EXERCISE INSTRUCTIONS >> Please output exactly the lines of the material from the first through the line containing "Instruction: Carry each", and nothing more.

COLLECTED DATA >>
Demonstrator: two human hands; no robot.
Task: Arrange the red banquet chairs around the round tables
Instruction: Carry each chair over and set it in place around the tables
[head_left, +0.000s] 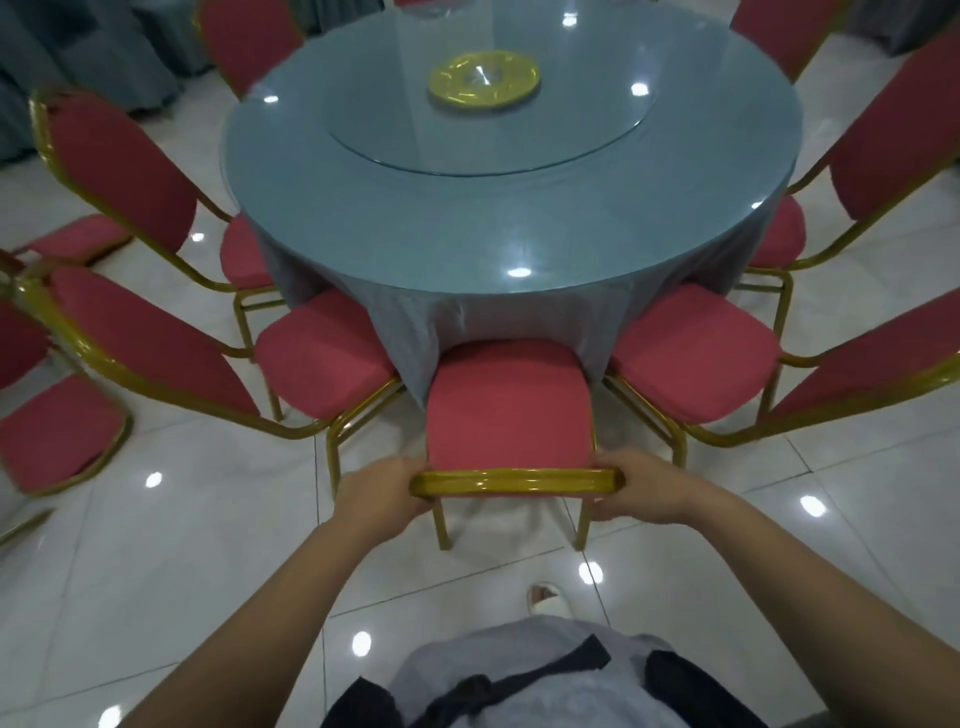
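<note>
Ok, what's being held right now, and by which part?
The chair, by the gold top rail of its back: left hand at its left end, right hand at its right end.

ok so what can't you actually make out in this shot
All in the head view:
- Front legs of the held chair: hidden by its own seat and the tablecloth.
- The left hand and right hand grip the gold top rail; the rail hides how far the fingers wrap.
- Base of the table: covered by the cloth.
- The far left chair: top cut off by the frame edge.
- The yellow disc: glare, detail unreadable.
</note>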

WRITTEN RESPONSE >>
Demonstrator: two human hands; no robot.
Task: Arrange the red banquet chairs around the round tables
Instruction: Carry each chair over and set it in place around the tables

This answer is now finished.